TASK DIRECTIONS
Restate every line of the material below word for word, skipping the images.

RECORDED DATA
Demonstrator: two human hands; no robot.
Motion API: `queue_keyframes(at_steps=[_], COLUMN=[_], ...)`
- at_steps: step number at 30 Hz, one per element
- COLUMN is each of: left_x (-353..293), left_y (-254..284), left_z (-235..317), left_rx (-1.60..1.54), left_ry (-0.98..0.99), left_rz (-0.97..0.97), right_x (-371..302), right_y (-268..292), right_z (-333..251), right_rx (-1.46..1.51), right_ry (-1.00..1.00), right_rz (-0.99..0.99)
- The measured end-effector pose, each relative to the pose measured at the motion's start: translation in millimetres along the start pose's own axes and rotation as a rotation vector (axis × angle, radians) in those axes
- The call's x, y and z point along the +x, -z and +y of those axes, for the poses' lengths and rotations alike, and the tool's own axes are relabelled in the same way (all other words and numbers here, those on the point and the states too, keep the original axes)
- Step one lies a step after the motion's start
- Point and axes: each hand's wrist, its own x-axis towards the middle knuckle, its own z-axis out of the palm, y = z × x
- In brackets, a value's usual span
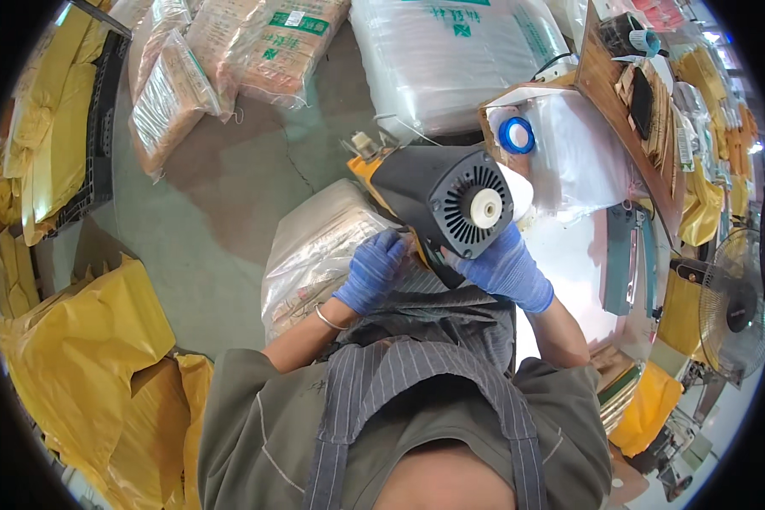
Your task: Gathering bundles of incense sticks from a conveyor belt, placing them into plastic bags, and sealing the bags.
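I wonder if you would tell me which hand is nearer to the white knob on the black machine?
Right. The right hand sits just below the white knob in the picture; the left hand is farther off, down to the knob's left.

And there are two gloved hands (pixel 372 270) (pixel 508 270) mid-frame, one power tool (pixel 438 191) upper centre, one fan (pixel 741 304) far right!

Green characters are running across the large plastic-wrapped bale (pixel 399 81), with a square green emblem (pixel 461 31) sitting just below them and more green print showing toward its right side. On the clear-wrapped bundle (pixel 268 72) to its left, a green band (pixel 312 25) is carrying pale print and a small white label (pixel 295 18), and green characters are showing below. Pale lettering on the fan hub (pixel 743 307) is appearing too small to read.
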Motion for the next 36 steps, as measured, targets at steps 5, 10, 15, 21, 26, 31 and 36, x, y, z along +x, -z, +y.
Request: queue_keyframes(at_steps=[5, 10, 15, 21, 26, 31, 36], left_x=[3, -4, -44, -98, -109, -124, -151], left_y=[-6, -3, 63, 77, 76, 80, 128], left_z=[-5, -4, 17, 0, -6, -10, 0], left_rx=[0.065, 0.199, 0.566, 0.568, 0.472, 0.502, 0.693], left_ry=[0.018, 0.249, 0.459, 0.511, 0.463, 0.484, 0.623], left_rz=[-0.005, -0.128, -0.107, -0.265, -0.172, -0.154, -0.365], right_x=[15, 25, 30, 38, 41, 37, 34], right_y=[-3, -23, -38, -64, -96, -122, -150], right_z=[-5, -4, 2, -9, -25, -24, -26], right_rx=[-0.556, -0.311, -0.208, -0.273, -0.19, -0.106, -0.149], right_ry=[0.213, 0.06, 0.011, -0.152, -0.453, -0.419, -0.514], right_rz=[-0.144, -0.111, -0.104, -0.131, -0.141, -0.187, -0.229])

RESPONSE AREA
Demonstrator: two human hands; no robot.
Motion API: `queue_keyframes(at_steps=[_], COLUMN=[_], ...)`
- at_steps: step number at 30 Hz, one per element
- COLUMN is each of: left_x (-353..293), left_y (-254..284), left_z (-235..317), left_rx (-1.60..1.54), left_ry (-0.98..0.99), left_rz (-0.97..0.97), right_x (-371..302), right_y (-268..292), right_z (-333..251), right_rx (-1.46..1.51), right_ry (-1.00..1.00), right_rz (-0.99..0.99)
- The measured end-effector pose, each relative to the pose measured at the motion's start: translation in millimetres along the start pose's own axes and rotation as a rotation vector (axis × angle, radians) in those axes
- The call's x, y and z point along the +x, -z and +y of those axes, for the poses' lengths and rotations alike, and the tool's own axes are relabelled in the same way (all other words and numbers here, those on the point and the states too, keep the original axes)
- Step one lies a step after the motion's start
- Point and axes: each hand's wrist, its own x-axis towards the middle knuckle, its own z-axis out of the palm, y = z × x
- In brackets, a value's usual span
Your task: Gathering bundles of incense sticks from a conveyor belt, placing them into plastic bags, and sealing the bags.
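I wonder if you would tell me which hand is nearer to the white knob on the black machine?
Right. The right hand sits just below the white knob in the picture; the left hand is farther off, down to the knob's left.

And there are two gloved hands (pixel 372 270) (pixel 508 270) mid-frame, one power tool (pixel 438 191) upper centre, one fan (pixel 741 304) far right!

Green characters are running across the large plastic-wrapped bale (pixel 399 81), with a square green emblem (pixel 461 31) sitting just below them and more green print showing toward its right side. On the clear-wrapped bundle (pixel 268 72) to its left, a green band (pixel 312 25) is carrying pale print and a small white label (pixel 295 18), and green characters are showing below. Pale lettering on the fan hub (pixel 743 307) is appearing too small to read.
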Motion for the next 36 steps, as measured, targets at steps 5, 10, 15, 21, 26, 31 and 36, x, y, z along +x, -z, +y.
Request: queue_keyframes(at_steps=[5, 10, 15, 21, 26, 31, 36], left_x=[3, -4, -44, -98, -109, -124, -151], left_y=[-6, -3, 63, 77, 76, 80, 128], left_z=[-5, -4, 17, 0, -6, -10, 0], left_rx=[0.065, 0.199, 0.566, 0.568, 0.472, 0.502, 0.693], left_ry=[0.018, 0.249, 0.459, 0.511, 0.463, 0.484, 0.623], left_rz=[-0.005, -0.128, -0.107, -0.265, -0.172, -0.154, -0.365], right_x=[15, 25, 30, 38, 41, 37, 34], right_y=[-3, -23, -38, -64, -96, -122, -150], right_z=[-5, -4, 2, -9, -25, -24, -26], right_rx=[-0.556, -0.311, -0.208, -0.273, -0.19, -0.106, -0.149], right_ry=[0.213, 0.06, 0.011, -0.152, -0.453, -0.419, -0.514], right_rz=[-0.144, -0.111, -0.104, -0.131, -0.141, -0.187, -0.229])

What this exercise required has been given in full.